**TASK DESCRIPTION:** From the line below that contains "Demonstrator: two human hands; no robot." to the line that contains "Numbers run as", repeat every line exactly, both ends included, and nothing else.
++++ INPUT FOR THIS TASK ++++
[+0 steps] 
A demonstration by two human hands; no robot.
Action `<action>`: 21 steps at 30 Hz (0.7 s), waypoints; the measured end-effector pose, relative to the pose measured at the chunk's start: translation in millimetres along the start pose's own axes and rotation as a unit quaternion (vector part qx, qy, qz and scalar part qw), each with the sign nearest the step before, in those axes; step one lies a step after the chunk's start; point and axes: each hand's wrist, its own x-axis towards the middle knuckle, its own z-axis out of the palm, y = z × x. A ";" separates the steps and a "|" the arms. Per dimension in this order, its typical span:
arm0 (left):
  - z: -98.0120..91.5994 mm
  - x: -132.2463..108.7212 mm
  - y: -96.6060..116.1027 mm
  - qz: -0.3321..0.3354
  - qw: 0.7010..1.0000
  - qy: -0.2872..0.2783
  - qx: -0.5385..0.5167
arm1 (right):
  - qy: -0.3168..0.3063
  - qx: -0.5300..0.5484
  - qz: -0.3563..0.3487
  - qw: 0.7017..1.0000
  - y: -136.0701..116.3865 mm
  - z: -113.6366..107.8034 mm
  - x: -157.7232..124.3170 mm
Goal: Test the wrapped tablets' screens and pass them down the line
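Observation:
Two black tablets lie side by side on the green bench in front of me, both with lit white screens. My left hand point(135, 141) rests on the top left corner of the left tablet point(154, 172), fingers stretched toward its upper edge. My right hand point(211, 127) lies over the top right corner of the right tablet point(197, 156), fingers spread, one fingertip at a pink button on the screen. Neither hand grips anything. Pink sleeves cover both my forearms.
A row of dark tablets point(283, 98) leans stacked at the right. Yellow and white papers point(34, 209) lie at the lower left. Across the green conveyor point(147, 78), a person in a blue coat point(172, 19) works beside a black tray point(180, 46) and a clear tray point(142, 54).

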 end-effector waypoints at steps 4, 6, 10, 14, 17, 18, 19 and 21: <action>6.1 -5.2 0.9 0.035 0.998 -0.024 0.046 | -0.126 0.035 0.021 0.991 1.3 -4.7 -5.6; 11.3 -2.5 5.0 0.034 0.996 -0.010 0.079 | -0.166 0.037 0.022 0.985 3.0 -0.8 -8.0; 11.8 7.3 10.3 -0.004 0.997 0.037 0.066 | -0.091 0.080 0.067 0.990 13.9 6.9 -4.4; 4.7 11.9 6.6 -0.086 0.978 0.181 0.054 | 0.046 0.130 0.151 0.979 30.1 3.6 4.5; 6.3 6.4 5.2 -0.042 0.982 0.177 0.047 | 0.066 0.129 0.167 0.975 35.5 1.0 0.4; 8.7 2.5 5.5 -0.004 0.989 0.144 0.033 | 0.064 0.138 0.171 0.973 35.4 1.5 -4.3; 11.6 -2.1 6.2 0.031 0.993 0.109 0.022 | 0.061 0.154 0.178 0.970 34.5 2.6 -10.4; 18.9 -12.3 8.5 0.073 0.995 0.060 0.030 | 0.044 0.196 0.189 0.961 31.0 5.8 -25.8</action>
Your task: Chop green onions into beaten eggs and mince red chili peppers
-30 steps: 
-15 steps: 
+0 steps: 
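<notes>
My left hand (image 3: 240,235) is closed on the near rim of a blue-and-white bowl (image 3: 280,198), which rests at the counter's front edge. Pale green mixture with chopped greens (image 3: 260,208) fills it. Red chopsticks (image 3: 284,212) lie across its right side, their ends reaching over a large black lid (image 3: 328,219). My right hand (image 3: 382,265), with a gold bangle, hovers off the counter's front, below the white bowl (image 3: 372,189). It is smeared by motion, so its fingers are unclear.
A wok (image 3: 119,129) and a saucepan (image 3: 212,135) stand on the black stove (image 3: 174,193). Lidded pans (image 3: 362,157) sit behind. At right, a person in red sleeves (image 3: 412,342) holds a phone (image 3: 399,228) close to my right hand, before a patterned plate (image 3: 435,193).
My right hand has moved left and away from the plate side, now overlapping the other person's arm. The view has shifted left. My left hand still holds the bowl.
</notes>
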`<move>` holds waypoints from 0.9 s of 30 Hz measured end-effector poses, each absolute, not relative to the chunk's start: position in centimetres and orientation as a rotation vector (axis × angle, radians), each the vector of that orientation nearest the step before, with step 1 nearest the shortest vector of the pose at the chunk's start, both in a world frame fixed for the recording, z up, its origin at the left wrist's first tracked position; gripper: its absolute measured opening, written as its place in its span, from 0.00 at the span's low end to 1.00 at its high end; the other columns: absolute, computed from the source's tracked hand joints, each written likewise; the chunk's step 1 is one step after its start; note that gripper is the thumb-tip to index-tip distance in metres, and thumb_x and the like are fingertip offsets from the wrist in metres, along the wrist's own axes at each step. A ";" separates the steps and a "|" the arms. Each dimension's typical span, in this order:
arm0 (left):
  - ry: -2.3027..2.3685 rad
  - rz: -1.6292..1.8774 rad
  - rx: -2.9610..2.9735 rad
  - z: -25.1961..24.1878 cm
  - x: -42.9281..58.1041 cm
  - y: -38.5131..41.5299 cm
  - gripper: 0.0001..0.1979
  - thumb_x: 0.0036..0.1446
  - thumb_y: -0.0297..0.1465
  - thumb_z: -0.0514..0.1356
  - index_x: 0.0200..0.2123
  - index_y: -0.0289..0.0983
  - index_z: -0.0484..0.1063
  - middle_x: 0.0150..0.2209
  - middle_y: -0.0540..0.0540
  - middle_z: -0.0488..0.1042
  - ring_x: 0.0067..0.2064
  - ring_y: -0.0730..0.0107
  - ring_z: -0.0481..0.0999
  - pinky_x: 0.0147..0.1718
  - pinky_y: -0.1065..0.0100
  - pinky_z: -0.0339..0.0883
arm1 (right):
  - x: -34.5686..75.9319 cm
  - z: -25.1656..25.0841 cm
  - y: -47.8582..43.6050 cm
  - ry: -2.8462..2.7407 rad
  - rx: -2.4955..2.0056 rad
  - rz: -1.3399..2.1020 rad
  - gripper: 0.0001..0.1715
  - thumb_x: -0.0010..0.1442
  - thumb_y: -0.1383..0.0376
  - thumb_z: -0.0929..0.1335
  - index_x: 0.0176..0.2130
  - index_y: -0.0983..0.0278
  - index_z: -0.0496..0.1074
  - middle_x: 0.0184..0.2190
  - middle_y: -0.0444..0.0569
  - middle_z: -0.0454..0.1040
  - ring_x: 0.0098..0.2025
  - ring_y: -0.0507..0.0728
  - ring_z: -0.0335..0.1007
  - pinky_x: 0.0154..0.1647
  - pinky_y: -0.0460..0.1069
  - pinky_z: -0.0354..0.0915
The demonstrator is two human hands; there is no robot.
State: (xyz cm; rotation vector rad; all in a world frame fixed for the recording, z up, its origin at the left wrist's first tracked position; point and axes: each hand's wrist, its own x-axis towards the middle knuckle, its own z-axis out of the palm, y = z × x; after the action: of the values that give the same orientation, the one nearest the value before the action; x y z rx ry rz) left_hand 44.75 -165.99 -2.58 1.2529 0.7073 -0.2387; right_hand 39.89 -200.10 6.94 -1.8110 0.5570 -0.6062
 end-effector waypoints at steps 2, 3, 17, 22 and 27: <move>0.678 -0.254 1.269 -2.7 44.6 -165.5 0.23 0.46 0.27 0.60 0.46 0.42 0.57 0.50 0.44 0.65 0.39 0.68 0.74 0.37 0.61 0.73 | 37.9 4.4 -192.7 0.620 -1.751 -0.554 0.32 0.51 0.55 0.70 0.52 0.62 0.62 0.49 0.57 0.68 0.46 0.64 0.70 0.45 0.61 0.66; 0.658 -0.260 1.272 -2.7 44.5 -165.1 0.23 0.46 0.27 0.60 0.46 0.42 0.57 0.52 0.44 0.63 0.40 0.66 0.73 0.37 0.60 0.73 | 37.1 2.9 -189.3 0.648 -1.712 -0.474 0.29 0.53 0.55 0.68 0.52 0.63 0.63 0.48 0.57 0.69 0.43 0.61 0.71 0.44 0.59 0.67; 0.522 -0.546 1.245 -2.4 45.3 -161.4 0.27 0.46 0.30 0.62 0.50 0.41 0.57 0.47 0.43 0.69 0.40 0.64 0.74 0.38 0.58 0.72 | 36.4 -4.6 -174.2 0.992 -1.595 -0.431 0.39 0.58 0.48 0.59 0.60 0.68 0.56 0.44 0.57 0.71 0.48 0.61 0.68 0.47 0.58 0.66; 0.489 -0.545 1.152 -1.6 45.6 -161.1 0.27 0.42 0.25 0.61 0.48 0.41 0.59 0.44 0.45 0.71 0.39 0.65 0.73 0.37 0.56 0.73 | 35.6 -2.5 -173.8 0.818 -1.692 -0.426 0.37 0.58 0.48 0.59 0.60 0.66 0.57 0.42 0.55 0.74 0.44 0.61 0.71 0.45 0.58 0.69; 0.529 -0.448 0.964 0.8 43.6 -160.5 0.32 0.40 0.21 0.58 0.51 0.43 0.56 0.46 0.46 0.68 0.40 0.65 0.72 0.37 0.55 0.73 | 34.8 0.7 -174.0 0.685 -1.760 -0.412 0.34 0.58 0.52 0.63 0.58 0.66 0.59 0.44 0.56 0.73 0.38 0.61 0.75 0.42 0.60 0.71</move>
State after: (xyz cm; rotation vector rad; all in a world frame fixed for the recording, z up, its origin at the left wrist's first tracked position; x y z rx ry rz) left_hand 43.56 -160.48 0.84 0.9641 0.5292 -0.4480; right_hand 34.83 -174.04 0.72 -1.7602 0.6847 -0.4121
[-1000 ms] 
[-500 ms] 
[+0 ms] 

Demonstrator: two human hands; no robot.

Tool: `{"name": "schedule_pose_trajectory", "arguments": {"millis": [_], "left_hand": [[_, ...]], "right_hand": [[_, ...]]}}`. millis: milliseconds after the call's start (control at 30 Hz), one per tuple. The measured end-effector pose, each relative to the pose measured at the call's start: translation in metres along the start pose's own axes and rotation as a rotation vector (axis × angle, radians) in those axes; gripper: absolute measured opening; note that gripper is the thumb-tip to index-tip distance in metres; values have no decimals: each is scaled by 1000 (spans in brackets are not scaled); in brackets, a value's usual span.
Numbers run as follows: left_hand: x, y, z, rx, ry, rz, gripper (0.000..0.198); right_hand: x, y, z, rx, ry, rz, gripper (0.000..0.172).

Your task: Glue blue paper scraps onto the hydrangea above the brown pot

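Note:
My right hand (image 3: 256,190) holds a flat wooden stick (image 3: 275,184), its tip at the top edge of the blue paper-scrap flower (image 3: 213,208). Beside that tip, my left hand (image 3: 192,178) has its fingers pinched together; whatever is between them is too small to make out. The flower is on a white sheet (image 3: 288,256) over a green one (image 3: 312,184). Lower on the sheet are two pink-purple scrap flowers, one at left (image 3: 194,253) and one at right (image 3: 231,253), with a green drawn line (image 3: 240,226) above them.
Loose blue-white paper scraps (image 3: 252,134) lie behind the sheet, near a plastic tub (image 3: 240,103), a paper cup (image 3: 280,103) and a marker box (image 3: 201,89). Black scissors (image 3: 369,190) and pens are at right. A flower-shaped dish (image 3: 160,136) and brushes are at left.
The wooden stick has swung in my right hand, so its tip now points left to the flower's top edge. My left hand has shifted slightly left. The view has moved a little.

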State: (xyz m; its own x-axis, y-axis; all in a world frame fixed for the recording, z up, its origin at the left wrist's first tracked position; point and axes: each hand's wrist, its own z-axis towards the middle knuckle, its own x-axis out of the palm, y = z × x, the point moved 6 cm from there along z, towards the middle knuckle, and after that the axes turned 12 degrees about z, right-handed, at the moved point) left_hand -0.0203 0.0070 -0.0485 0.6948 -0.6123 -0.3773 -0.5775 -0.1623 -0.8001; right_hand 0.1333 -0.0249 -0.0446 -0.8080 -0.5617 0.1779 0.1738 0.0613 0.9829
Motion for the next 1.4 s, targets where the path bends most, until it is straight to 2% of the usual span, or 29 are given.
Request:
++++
**SOLUTION FOR THIS EXERCISE:**
Demonstrator: two human hands; no robot.

Tool: `{"name": "schedule_pose_trajectory", "arguments": {"millis": [_], "left_hand": [[_, ...]], "right_hand": [[_, ...]]}}`. millis: milliseconds after the call's start (control at 30 Hz), one per tuple. The measured end-effector pose, each relative to the pose measured at the call's start: translation in metres along the start pose's own axes and rotation as a rotation vector (axis × angle, radians) in those axes; gripper: absolute measured opening; note that gripper is the thumb-tip to index-tip distance in metres; values have no decimals: each is scaled by 1000 (spans in brackets are not scaled); in brackets, a value's usual span.
Numbers run as follows: left_hand: x, y, z, rx, ry, rz, gripper (0.000..0.198); right_hand: x, y, z, rx, ry, rz, gripper (0.000..0.172).

The exercise is done now.